I shook my head and turned to go because I think, it's time to leave, I can ask someone else to keep an eye on her as her safety is important.

I was about to step out but hearing her whisper which was loud, i froze in my place.

"Please come back-"

I turned swiftly and saw her holding the pendant as she stared at it with moisture eyes.

I frowned - what's she?

No, I need to look after her, that's my only work.

I have many others to look after, I can't just wonder about a mere kid, I have many responsibilities.

And with that I closed my thoughts on the mere kid who was crying over my death which never happened but for her-

≪•◦ ❈ ◦•≫

Age : 21

Life was fine until I turned six, life became a burden and I want to get rid of this, after all I am human and yet I am not doing anything which will benefit me.

What's the reason I am alive?

Why was I left alive?
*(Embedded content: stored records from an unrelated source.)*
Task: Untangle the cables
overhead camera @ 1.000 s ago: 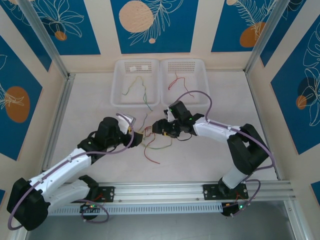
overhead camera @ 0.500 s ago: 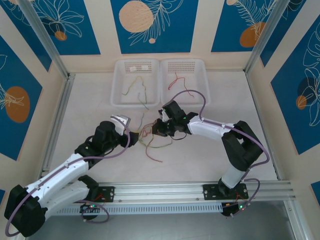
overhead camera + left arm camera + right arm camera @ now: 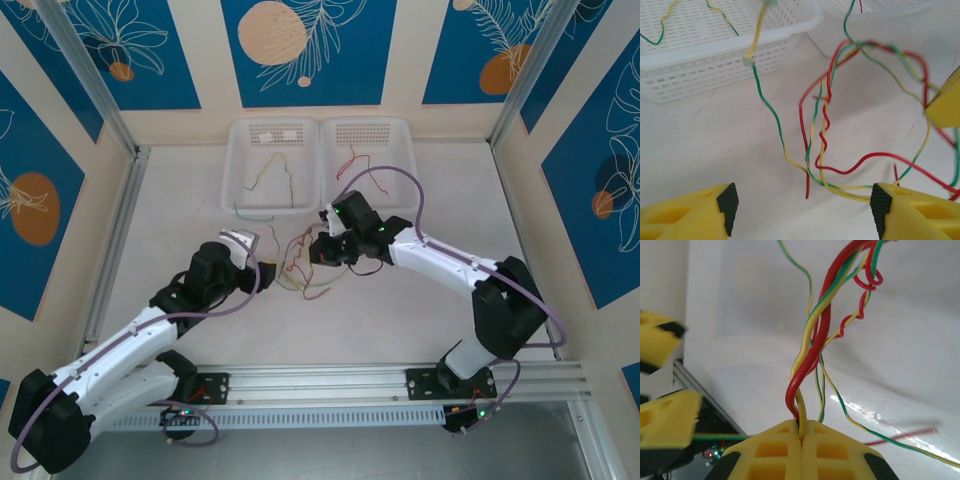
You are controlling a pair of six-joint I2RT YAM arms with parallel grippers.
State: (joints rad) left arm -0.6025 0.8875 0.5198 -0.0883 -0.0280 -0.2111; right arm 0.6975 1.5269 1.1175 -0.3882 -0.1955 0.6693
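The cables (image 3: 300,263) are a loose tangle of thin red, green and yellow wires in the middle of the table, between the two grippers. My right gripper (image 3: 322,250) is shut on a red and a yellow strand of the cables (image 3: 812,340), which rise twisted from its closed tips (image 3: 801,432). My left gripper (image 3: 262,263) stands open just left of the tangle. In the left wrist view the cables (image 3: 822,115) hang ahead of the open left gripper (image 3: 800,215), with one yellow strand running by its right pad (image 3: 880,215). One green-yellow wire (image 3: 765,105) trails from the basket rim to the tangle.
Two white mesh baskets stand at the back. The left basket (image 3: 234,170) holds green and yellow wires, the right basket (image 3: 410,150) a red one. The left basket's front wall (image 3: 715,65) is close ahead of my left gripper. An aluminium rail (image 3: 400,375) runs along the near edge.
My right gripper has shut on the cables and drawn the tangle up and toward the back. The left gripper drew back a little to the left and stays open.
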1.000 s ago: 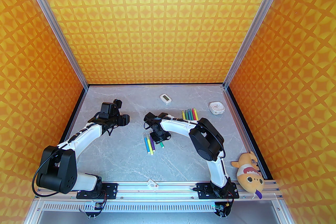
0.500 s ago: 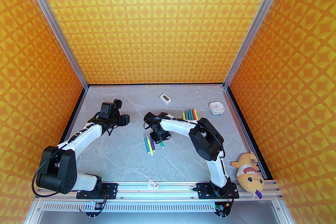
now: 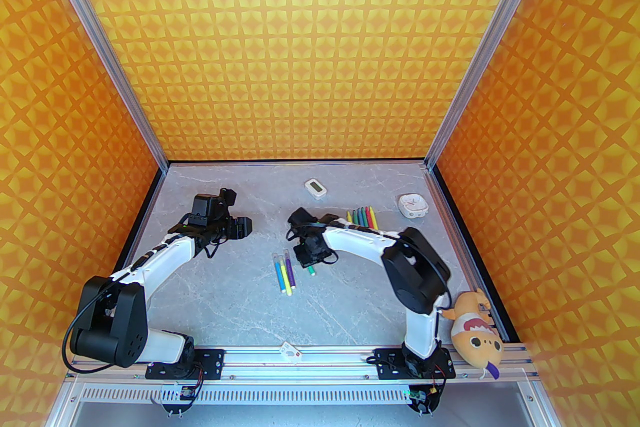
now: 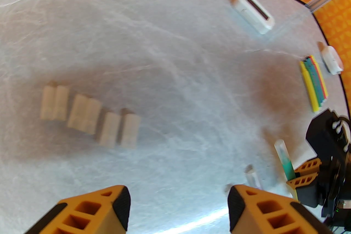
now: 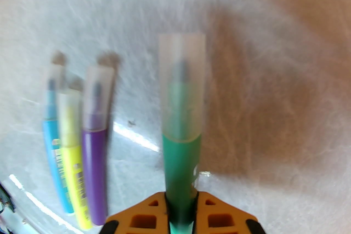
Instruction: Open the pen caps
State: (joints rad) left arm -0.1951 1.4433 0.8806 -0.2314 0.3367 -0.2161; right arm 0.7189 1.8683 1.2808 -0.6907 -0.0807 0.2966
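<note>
R wrist view: green pen (image 5: 181,161) lower end cut off by bottom edge, btwn right end effector (image 5: 181,197) fingers. Three pens (image 5: 93,161) at lower left blurred, print unreadable. L wrist view: six pen caps (image 4: 87,116) mid-left smeared, edges indistinct.

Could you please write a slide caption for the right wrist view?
Right gripper, jaws shut on a capped teal pen, beside three capped pens.

Six loose pen caps (image 4: 87,115) in a row on the table (image 4: 164,35), left jaws wide apart below.
</note>
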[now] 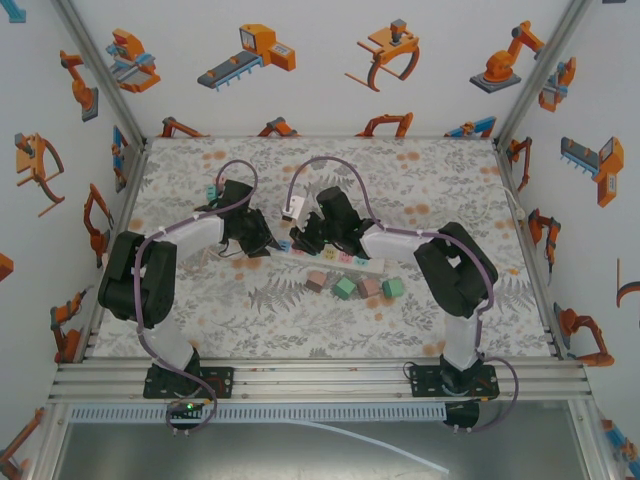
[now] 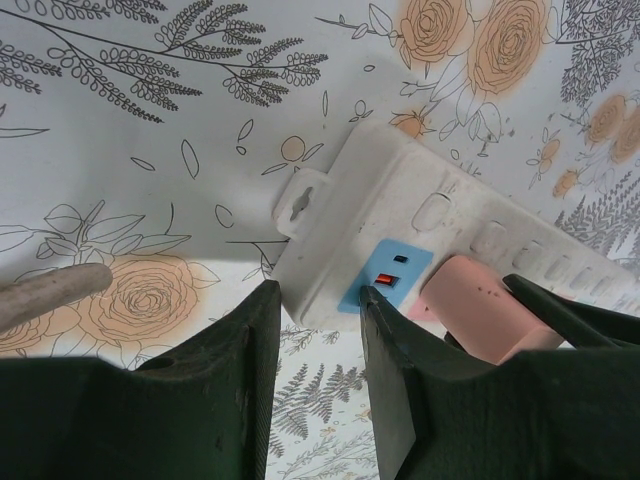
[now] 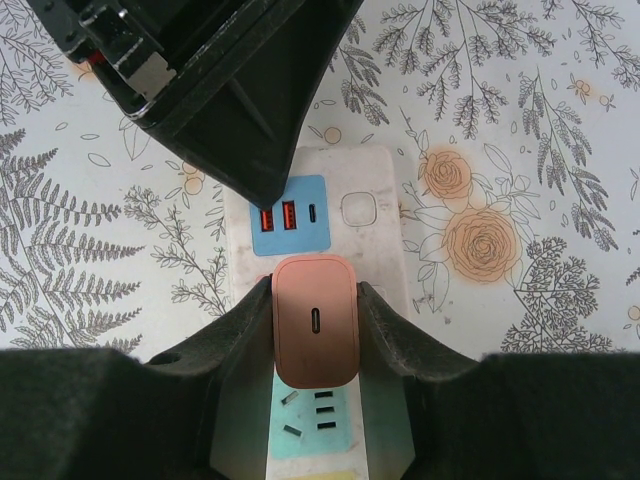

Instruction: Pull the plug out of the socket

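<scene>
plug (image 3: 316, 320), pink and rounded, sits at the bottom centre of your right wrist view, seated in the white power strip (image 3: 372, 180) just below its blue usb panel (image 3: 290, 215). your right gripper (image 3: 316, 305) is clamped on it, one dark finger pressed against each side. in the left wrist view the plug (image 2: 470, 315) shows at the lower right, beside the same blue usb panel (image 2: 385, 280). your left gripper (image 2: 318, 300) has its jaws parted and grips nothing; one fingertip (image 2: 375, 305) touches the panel's edge, the other hangs over the floral tablecloth (image 2: 150, 180) just past the strip's end. from above, left gripper (image 1: 262, 245) and right gripper (image 1: 300, 242) meet at one end of the power strip (image 1: 365, 266) mid-frame, with coloured blocks (image 1: 345, 288) just below it.
</scene>
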Action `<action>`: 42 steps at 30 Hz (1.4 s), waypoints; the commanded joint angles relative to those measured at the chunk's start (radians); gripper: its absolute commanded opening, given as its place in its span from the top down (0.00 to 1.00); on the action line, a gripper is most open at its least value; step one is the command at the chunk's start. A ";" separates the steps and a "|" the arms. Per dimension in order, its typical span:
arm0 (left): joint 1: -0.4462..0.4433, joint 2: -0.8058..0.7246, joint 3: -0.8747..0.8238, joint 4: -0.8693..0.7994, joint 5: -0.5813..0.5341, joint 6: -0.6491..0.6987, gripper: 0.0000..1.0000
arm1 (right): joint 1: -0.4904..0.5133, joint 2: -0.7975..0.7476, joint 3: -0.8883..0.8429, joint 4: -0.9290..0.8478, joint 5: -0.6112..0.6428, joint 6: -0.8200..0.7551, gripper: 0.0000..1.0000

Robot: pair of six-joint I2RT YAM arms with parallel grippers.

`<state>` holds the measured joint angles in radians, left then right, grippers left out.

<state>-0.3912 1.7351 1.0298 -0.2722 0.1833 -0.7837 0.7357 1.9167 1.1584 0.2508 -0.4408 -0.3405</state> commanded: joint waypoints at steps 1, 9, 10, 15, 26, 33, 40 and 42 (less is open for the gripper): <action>-0.001 0.039 -0.029 -0.026 -0.044 -0.025 0.62 | 0.008 -0.067 0.005 0.091 -0.043 0.010 0.76; -0.001 0.037 -0.028 -0.031 -0.058 -0.022 0.61 | 0.007 -0.102 -0.015 0.141 -0.044 0.035 0.77; -0.001 0.035 -0.029 -0.031 -0.058 -0.022 0.61 | 0.007 -0.105 -0.016 0.145 -0.044 0.038 0.77; -0.001 0.031 -0.031 -0.036 -0.064 -0.022 0.61 | 0.006 -0.123 -0.022 0.154 -0.041 0.044 0.78; 0.000 -0.069 0.001 -0.053 -0.058 0.028 0.52 | 0.005 -0.240 -0.066 0.230 0.012 0.257 0.78; 0.001 -0.221 0.042 -0.087 -0.096 0.138 0.39 | -0.026 -0.349 -0.135 0.315 0.062 0.573 0.80; 0.002 -0.516 -0.017 -0.080 -0.070 0.453 0.30 | -0.063 -0.420 -0.245 0.343 0.112 0.830 0.82; 0.002 -0.615 -0.040 -0.104 -0.066 0.553 0.30 | -0.065 -0.427 -0.277 0.343 0.121 0.880 0.83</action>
<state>-0.3920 1.2343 1.0191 -0.3313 0.1043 -0.4450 0.6697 1.5169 0.9169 0.5529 -0.3492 0.4004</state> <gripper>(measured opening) 0.699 0.345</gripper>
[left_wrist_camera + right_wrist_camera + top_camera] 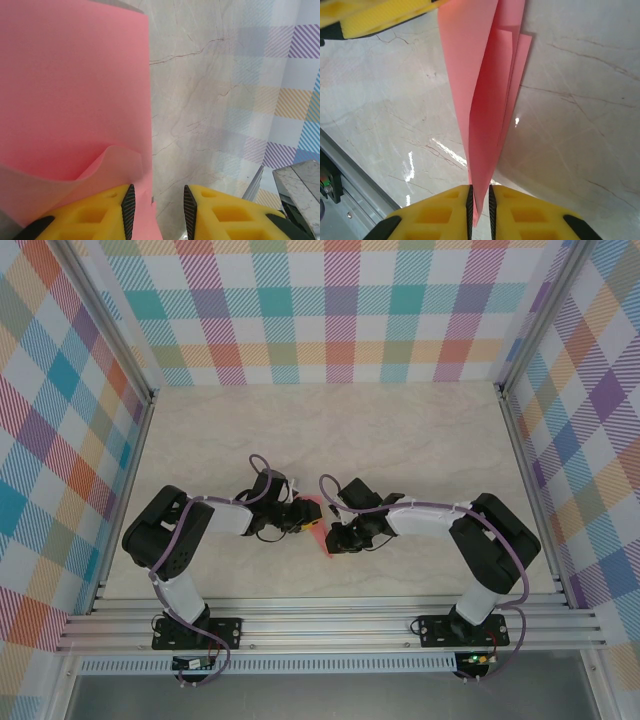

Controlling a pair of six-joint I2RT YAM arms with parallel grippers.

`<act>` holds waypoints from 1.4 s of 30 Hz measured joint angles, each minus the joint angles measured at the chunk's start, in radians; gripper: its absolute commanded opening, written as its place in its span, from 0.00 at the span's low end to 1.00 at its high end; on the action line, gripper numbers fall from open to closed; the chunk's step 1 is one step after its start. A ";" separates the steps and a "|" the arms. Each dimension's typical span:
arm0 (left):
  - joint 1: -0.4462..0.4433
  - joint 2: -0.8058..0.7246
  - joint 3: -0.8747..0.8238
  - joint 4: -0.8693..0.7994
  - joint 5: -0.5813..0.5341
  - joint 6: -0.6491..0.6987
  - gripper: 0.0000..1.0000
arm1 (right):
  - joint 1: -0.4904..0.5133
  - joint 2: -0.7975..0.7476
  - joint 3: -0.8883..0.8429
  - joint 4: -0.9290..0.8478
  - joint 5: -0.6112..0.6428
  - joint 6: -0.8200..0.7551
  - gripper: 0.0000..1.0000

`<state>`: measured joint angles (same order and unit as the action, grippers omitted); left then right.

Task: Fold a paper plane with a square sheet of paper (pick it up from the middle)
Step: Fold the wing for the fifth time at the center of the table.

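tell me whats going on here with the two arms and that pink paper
Two robot arms are working on a pink paper sheet over the middle of the table. The right gripper is shut on the narrow end of the sheet, which is already creased into several layers. The left gripper has its jaws apart, with an edge of the paper running between them, close to one pad. It is not a finished plane yet.

Lab cell — plaid walls [340, 310] (aluminium rails [330, 625])
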<state>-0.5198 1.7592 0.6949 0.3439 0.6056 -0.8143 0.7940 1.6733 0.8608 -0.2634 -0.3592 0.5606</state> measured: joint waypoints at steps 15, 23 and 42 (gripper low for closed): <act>0.000 0.002 0.001 0.000 0.001 0.000 0.33 | 0.021 0.058 0.010 0.020 -0.042 -0.023 0.07; 0.000 0.003 0.002 -0.002 0.000 0.000 0.33 | 0.025 0.085 0.010 0.046 -0.064 -0.022 0.04; 0.000 0.004 0.010 -0.019 0.000 0.000 0.32 | 0.008 0.008 -0.026 0.116 -0.044 0.100 0.09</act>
<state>-0.5194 1.7634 0.7044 0.3244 0.6052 -0.8143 0.8017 1.6817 0.8349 -0.1471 -0.4030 0.6601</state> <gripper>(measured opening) 0.326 0.129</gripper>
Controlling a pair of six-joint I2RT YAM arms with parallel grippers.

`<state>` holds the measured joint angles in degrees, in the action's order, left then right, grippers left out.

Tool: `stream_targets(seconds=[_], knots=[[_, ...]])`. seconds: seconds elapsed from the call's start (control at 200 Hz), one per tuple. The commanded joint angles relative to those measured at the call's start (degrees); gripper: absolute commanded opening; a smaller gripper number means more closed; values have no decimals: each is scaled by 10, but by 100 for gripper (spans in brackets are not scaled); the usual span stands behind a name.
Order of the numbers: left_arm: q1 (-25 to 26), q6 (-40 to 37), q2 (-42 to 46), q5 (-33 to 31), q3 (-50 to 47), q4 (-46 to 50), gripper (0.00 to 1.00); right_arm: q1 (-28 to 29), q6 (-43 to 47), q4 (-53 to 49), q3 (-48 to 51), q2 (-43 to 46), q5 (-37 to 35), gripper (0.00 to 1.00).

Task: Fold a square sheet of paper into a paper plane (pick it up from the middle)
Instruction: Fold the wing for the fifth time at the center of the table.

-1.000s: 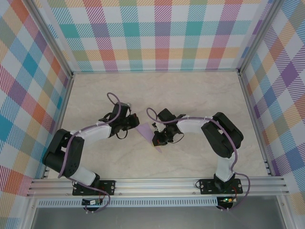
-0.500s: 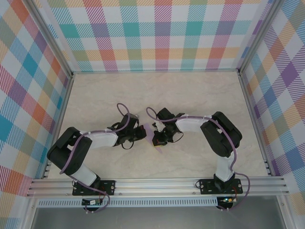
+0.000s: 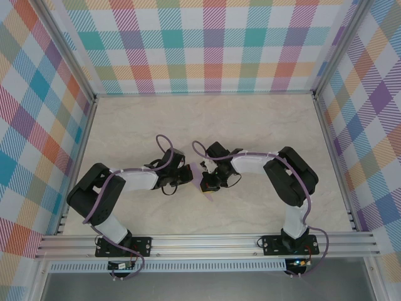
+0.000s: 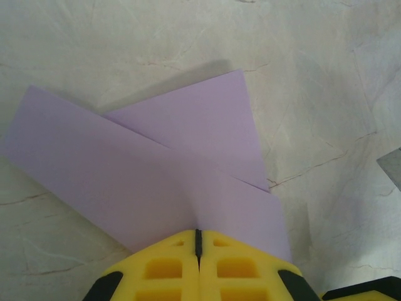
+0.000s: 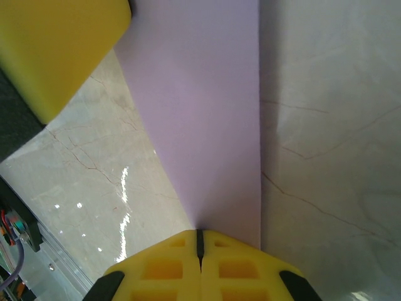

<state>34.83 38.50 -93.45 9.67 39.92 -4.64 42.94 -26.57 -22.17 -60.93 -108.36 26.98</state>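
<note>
The square sheet of paper (image 4: 156, 169) is lilac and lies creased on the marble table, one flap folded over another. My left gripper (image 4: 198, 233) is shut, its yellow tips set down on the sheet's near edge. My right gripper (image 5: 200, 233) is shut too, its tips resting on a narrow end of the paper (image 5: 200, 113). In the top view both grippers meet at mid-table, left (image 3: 189, 175) and right (image 3: 205, 183), and cover most of the sheet. A small purple corner (image 3: 210, 196) pokes out below the right one. A left finger (image 5: 62, 44) shows in the right wrist view.
The pale marble tabletop (image 3: 250, 119) is walled by checkered panels on three sides, with an aluminium rail (image 3: 207, 241) along the near edge where both arm bases are bolted.
My left gripper has slid right and toward the near edge, onto the paper, covering the part that showed between the grippers. The right arm has stayed put.
</note>
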Motion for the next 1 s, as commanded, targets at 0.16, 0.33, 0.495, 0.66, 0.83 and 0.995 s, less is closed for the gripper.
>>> stream_targets(seconds=[0.16, 0.33, 0.495, 0.66, 0.83, 0.995], knots=[[2, 21, -42, -61, 12, 114, 2, -8, 20, -49, 53, 14, -5, 2], [2, 31, -52, -75, 26, 144, 2, -8, 44, -53, 75, 29, 31, 3], [2, 40, -59, -86, 32, 157, 2, -7, 62, -65, 89, 43, 41, 4], [2, 47, -59, -93, 31, 161, 2, -7, 70, -74, 105, 51, 40, 4], [1, 48, -59, -93, 32, 161, 2, -7, 73, -79, 122, 63, 41, 4], [2, 48, -55, -90, 32, 159, 2, -7, 78, -90, 125, 79, 32, 4]])
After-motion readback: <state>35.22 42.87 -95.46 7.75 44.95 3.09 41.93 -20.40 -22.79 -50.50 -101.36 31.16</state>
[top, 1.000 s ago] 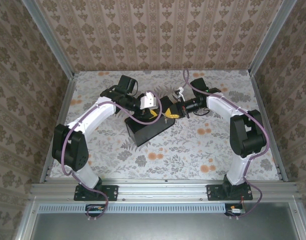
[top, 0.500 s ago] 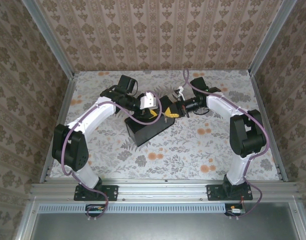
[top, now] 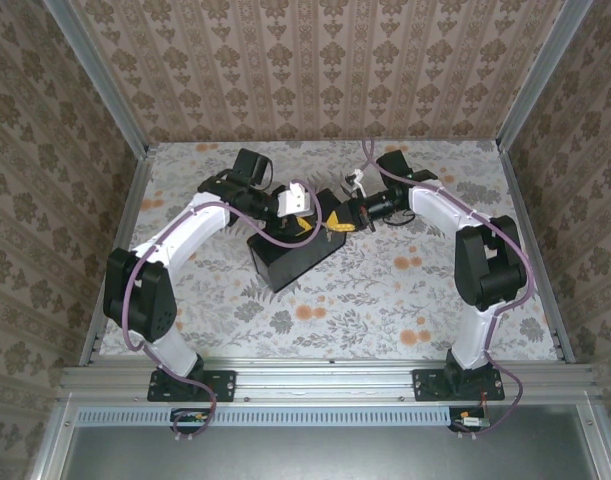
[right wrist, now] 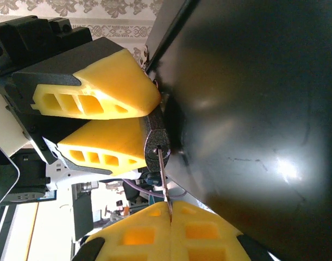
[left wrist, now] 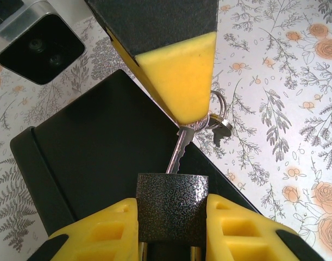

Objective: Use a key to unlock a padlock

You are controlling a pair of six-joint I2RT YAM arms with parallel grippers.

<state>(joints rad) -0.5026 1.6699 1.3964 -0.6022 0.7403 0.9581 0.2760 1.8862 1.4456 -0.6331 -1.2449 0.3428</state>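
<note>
The padlock [left wrist: 172,190] has a dark speckled body, and my left gripper [left wrist: 172,209] is shut on it just above the black box [left wrist: 95,163]. Its shackle is hidden between the yellow fingers [left wrist: 108,231]. A slim silver key [left wrist: 179,155] runs from my right gripper's yellow finger [left wrist: 179,70] down to the padlock's top face. In the right wrist view my right gripper [right wrist: 170,209] is shut on the key [right wrist: 163,182], whose tip sits in the keyhole of the padlock [right wrist: 156,142]. Most of the blade is still outside. Both grippers meet over the box [top: 290,258] in the top view.
A key ring [left wrist: 217,111] with a second small key hangs beside the right finger. The black box [right wrist: 252,109] lies close under both grippers on the floral table [top: 385,290]. Patterned walls [top: 325,70] enclose the table on three sides.
My right gripper has moved left with the key, closing the gap to the padlock. The left gripper has shifted slightly toward the back with the padlock.
</note>
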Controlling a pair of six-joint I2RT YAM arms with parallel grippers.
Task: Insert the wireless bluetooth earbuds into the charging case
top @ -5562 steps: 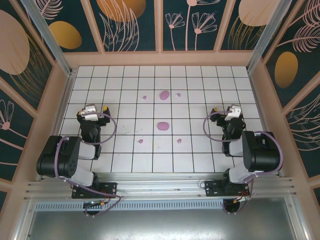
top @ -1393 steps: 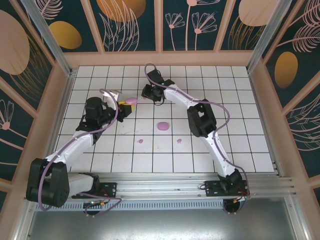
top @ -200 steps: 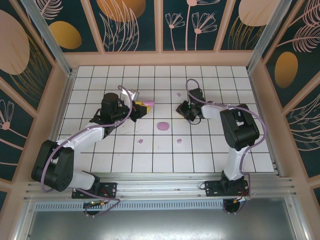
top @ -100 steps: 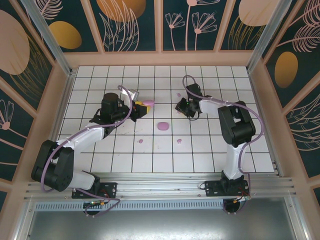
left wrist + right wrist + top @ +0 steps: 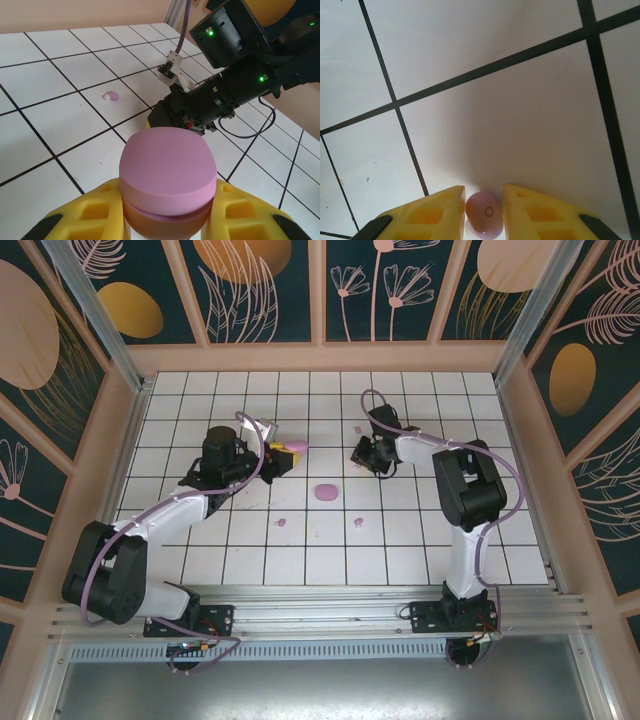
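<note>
Right wrist: one earbud (image 5: 485, 218) is pinched in right gripper (image 5: 484, 197), clear of the tiles. Over the last second it has been carried toward 9 o'clock, nearer the charging case (image 5: 167, 160) clamped in left gripper (image 5: 165, 200). The lid looks closed, so insertion is probably blocked.
</note>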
I should have died along with my parents but they didn't let me die there instead they pushed me away and asked me to take care of someone I barely know.

I don't understand why my mother was this attached to this mere fifteen year old girl who was not even born at that time, i think she was- why is she, the only girl my mother asked for me to take care of.

What's the reason?

Well- this was all about my teen life, these thoughts hit me hard in my teen age but I got my answers slowly-slowly.

Still I won't complete the wish of my mother which was to make her my wife, I can make her marry a suitable person who will take care of her but marry her myself.

My mother was in high emotions I think because, I won't marry this girl.

Well- I don't think I will marry in my life, I am fine alone.

There is no reason for me to stay alive and I am finding a reason which will give me thousands of reasons.

I am alive just to complete some responsibilities and I think my whole life will be spent in this mission, I don't think I will live my life to the fullest and sometimes I hate my mother for burdening me with so many responsibilities.

I was just six, muma- why did you go just like that?

At least you should have taken me along but you didn't.

"Someone needs you here.", That's what she whispered to me before embracing me for the last time.

And that someone is this young teen girl, who is wearing her school uniform.

White shirt with black short skirt, and black stockings with black shiny shoes.

I want to strangle the designer's neck for making the skirt this short, it's not hiding her knees properly.